* [What you will do]:
Only the pictures are to be dropped; the rest of the data below is to be duplicated exactly.

= = =

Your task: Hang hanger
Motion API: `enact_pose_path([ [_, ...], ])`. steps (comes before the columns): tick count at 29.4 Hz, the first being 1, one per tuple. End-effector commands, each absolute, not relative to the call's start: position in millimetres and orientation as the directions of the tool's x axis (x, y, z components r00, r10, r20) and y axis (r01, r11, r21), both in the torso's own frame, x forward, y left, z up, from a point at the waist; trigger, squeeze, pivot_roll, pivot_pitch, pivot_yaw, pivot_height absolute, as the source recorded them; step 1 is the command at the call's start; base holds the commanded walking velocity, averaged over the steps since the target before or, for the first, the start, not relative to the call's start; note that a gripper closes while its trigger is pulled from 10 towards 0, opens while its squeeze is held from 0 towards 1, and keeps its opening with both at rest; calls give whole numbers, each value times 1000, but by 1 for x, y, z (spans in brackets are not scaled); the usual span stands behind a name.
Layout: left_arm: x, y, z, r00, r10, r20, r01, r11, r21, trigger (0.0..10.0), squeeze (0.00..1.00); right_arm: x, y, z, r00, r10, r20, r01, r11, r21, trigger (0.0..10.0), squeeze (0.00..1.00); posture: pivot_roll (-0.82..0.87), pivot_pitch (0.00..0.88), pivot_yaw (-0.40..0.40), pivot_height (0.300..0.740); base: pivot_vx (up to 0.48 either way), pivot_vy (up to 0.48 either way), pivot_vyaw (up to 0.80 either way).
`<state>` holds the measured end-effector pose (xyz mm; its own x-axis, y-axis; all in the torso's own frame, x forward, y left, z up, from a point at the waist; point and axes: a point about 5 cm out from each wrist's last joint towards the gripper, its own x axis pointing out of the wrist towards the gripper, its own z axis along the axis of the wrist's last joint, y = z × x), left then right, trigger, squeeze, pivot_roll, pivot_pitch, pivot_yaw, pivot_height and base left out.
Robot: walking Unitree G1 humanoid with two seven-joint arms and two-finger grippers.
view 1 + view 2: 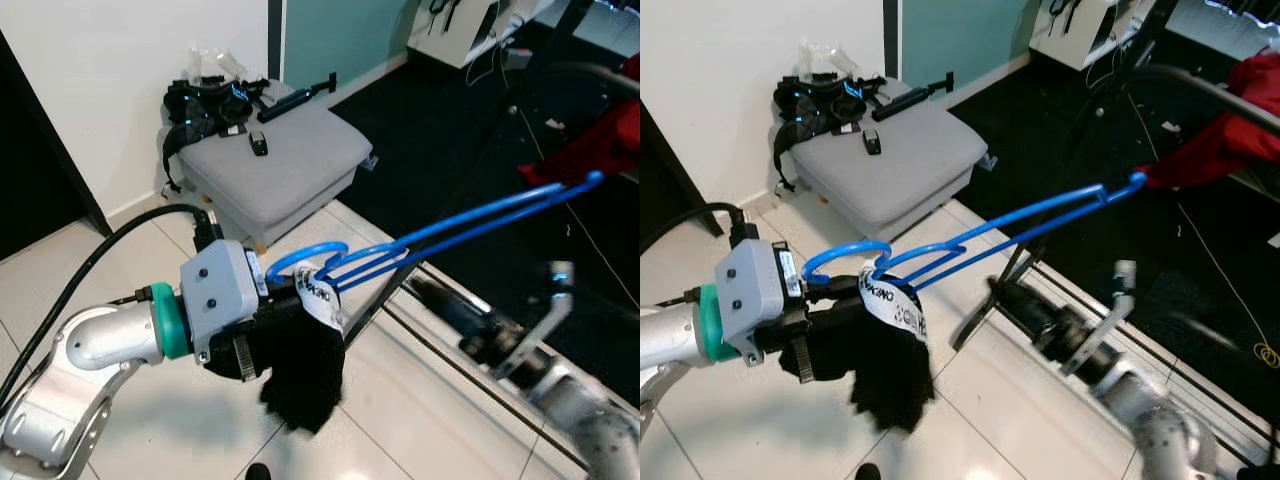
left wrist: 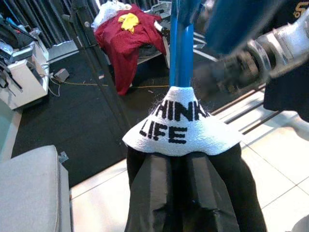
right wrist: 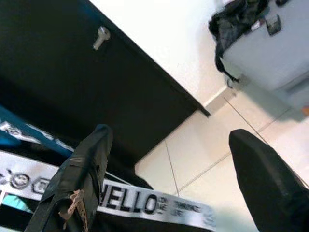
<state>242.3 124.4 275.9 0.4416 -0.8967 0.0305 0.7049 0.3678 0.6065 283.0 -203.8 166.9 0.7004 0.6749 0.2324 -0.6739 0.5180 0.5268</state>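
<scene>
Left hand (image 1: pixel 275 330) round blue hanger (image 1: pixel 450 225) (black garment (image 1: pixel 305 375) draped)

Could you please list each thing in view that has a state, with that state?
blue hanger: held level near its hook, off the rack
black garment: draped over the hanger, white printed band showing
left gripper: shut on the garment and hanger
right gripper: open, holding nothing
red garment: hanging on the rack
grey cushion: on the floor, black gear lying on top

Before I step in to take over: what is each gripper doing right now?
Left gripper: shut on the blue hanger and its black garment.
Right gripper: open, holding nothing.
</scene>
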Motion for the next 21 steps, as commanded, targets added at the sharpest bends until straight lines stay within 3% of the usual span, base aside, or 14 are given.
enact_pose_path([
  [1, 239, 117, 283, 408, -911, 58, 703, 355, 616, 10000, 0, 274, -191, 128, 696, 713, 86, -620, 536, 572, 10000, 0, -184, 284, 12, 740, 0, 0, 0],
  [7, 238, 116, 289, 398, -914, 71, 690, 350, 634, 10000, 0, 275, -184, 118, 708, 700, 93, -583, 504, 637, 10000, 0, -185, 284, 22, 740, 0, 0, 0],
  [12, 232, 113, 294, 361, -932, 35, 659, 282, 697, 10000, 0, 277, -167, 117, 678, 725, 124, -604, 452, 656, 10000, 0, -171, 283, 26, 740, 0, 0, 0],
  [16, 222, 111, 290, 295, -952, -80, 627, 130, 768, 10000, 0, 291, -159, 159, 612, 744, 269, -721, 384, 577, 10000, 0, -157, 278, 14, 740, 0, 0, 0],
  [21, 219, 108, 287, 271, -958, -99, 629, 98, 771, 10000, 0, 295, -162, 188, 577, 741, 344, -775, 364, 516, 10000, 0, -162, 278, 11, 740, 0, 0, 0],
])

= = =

* [Result of this task]:
Your task: Hang hanger
Motion API: `enact_pose_path([ [_, ...], ])`. steps (comes before the columns): tick count at 29.4 Hz, the first being 1, one per tuple. End-effector commands, each absolute, not relative to the call's start: position in millimetres and orientation as the directions of the tool's x axis (x, y, z components r00, r10, r20) and y axis (r01, r11, r21), both in the torso's own frame, x forward, y left, z up, from a point at the waist; trigger, squeeze, pivot_roll, pivot_pitch, pivot_yaw, pivot_height absolute, as the source recorded them; step 1 is the command at the call's start; base holds the commanded walking velocity, averaged over the steps since the target before or, for the first, the start, not relative to the call's start; note that a gripper closes while its trigger is pulled from 10 towards 0, opens while its squeeze is held from 0 towards 1, and keeps its opening with both at rest; calls give whole numbers, each value times 1000, but by 1 for x, y, z (spans in brackets are not scaled); the usual span stands behind a name.
Layout: left_arm: x, y, z, r00, r10, r20, r01, r11, r21, trigger (0.0..10.0), squeeze (0.00..1.00); right_arm: x, y, z, r00, r10, r20, r01, r11, r21, trigger (0.0..10.0), squeeze (0.00..1.00); posture: pivot_roll (-0.82..0.87), pivot_pitch (0.00..0.88), pivot_yaw (-0.40..0.40), pivot_height (0.300..0.740); base: pivot_vx (up to 0.48 either way), pivot_vy (up to 0.48 either way), pivot_vyaw (up to 0.80 either way).
`<state>` holds the measured end-effector pose (xyz mm; its own x-axis, y-axis; all in the torso's own frame, x forward, y left, z up, from a point at the waist; point and axes: a point about 5 cm out from each wrist's last joint towards the gripper, its own x axis pointing out of the wrist towards the gripper, its own z axis along the axis of the wrist's last joint, y = z × x), left then right, trigger, squeeze, pivot_roll, pivot_pitch, pivot_yaw, pivot_height and base left out.
Robot: walking Unitree G1 humanoid with two seven-joint arms and two-finger grippers.
view 1 + view 2: 
left wrist: 
right wrist: 
<state>242.3 124.4 275.9 0.4416 -0.8967 0.0305 0.7049 0.3678 0.6065 283.0 -203.8 166.9 0.7004 0.6749 0.2324 -0.6739 0.5180 0.5268</state>
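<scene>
Left hand (image 1: pixel 275 330) round blue hanger (image 1: pixel 450 225) (black garment (image 1: pixel 305 375) draped)

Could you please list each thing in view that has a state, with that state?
blue hanger: held level near its hook, off the rack
black garment: draped over the hanger, white printed band showing
left gripper: shut on the garment and hanger
right gripper: open, holding nothing
red garment: hanging on the rack
grey cushion: on the floor, black gear lying on top

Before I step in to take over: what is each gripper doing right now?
Left gripper: shut on the blue hanger and its black garment.
Right gripper: open, holding nothing.
</scene>
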Motion for the next 21 steps, as commanded, targets added at the sharpest bends until straight lines stay within 3% of the usual span, base aside, or 14 are given.
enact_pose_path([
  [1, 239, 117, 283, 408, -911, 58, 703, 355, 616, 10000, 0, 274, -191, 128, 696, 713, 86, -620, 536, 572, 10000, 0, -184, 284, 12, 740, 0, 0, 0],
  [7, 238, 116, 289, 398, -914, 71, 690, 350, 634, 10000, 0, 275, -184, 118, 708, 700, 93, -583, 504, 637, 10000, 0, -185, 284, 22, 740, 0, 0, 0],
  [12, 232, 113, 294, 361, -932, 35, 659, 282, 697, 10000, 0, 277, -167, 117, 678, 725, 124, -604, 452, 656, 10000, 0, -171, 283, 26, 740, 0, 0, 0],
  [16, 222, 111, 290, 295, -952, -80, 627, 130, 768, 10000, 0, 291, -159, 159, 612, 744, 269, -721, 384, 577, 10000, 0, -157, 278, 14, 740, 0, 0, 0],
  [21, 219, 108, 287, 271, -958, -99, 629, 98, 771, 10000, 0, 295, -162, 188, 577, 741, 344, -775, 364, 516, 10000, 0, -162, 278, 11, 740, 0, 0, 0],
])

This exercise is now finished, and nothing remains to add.